Banking “is an extremely dynamic industry with a huge amount of change,” said Bruce Van Saun, CEO of Citizens. Barron. “You have to be very agile and forward-looking, know where things are going and how to position yourself.

M&T Bank

(MTB) is another bank offering a return above 3% – 3.3%, to be exact – that is, in full acquisition. The Buffalo, NY-based bank announced its intention to acquire

People’s United Financial

(PBCT) by the end of the year, a move that will expand its footprint in the Northeast and Mid Atlantic.

Although the bank missed expectations for second quarter earnings, in part due to higher spending, the long-term outlook looks compelling, especially as the bank is trading at a slight discount to its peers. .

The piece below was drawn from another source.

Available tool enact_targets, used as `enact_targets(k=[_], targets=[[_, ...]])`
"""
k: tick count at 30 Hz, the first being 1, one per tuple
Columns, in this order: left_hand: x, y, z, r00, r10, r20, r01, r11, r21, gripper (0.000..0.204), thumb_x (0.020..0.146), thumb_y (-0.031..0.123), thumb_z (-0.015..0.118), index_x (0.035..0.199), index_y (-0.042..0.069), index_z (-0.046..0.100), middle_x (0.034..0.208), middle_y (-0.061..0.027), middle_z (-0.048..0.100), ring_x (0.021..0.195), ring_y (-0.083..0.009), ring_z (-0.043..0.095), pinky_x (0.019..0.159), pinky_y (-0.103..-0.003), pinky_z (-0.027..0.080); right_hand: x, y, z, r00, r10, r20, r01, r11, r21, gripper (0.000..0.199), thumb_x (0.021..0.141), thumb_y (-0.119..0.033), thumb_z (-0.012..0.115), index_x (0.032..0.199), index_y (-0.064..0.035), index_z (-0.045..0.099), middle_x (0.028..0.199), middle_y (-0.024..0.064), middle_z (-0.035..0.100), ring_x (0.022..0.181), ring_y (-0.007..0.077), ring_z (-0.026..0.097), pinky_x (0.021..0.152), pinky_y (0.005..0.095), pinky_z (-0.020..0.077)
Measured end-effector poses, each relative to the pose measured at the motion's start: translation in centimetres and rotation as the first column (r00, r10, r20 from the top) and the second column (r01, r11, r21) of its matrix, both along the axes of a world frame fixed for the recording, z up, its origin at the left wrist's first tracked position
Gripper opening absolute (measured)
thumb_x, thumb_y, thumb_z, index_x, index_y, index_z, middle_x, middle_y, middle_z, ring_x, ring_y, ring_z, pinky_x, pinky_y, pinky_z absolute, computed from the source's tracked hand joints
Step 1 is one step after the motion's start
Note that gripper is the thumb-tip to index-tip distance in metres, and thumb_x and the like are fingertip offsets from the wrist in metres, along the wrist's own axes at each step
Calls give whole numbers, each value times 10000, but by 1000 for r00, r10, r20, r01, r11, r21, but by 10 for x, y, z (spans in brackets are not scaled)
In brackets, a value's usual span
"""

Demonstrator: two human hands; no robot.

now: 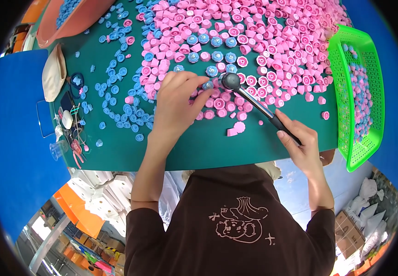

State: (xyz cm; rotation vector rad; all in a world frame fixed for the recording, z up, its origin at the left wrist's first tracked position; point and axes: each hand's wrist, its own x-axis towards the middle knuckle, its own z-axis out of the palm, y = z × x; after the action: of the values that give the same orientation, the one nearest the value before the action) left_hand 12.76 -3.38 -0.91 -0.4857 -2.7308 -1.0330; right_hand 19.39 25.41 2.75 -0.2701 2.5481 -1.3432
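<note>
A worker's left hand (177,103) closes thumb and forefinger in a narrow pinch around a blue piece (207,85) above the green table (217,149), near the front edge of a broad spread of pink cups (263,82); its other fingers curl in behind the forefinger, partly hidden from the overhead view. The right hand (301,141) wraps the black grip of a hammer (255,104), thumb and forefinger lying along the handle, the remaining fingers folded beneath and mostly out of sight; the silver shaft slants up and to the left, its round black head just beside the pinched piece; whether the two touch cannot be told.

Blue tops (217,56) stand in loose rows beyond the hands, pink cups around them; loose blue caps (114,89) scatter across the left of the table, a few pink ones among them; farther left lie a cream pouch (54,76) and pink-handled pliers (76,148), with a clear cup (58,149) near the edge. A salmon basin (87,22) holds more blue at the far left corner; a tilted green basket (341,92) at the right contains mixed pink and blue pieces; the worker wears a brown shirt (194,202) with a pale line drawing.
</note>
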Motion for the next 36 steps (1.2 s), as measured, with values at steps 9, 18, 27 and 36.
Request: enact_targets(k=[9, 18, 27, 36], targets=[[2, -1, -2, 1000, 14, 17, -14, 1000, -1, 221, 711, 133, 794, 894, 53, 697, 867, -47, 578, 827, -237, 525, 723, -351, 436, -1, -4, 3, 1000, 12, 24, -12, 1000, 2, 431, 861, -60, 656, 1286, -13, 595, 650, 29, 470, 591, 110, 436, 553, 261, 355], [5, -8, 2, 1000, 21, 6, -21, 1000, -15, 250, 699, 167, 806, 898, 57, 700, 871, -45, 584, 834, -244, 537, 731, -349, 440, -7, -14, 9, 998, 60, -19, -60, 998, 25, 439, 859, -45, 645, 1294, -19, 589, 643, 48, 457, 575, 129, 435, 543, 270, 356], [46, -101, 42, 851, 523, -34, -524, 848, -79, 166, 743, 118, 791, 894, 93, 727, 874, -39, 630, 805, -188, 580, 686, -311, 457, -13, -26, 17, 992, 117, -42, -112, 987, 115, 437, 865, 3, 627, 1299, -7, 575, 687, 61, 485, 588, 141, 443, 557, 278, 373], [75, -97, 29, 904, 406, 132, -395, 913, -106, 168, 735, 70, 768, 897, 80, 726, 844, -48, 594, 832, -194, 568, 708, -298, 436, -11, -21, 5, 999, -42, -34, 42, 999, -16, 434, 912, -122, 637, 1325, -13, 558, 887, 64, 644, 761, 104, 553, 689, 234, 434]])
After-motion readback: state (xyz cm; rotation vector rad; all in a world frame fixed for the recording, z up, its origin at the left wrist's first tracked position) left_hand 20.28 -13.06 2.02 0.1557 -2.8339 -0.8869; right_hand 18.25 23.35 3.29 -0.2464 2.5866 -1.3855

“We expect a smooth integration with PBCT with prominent potential synergies over time as well. While the specter of “deal stock” may loom over the short term, the stock starts to get more attractive. [around] 1.6 times tangible book value, ”wrote David George, senior research analyst at Baird on Thursday. Peers are currently trading at 1.8 times tangible book value, according to FactSet data.

KeyCorp

(KEY) gives up 3.8% and stocks are up about 17% this year. In the most recent quarter, results were helped by fee income offsetting lower net profit margins, according to George. Expenses were flat and net expenses were down 0.1%, a sharp drop from the first quarter of 2021 and the quarter a year earlier. George calls the risk-reward trade-off balanced, noting that the Cleveland-based bank is well equipped to navigate the low rate environment for the next few quarters depending on the strength of its investment bank.

Fifth Third Bancorp

(FITB) is another bank well equipped to navigate the world of low interest rates, having seen its net interest income increase 2.7% from the first quarter of 2021. It plans to increase its dividend by 3 cents in the third quarter and repurchase $ 850 million of shares in the second half of 2021. Shares of the Cincinnati-based bank are returning 3%.

With bank stocks changing little now as investors navigate the impact of low bond yields and a lukewarm climate for loan growth, there are at least some opportunities in the industry where investors can be paid to wait.

Corrections and amplifications

Fifth Third Bancorp is based in Cincinnati, Ohio. An earlier version of this article incorrectly said Alabama.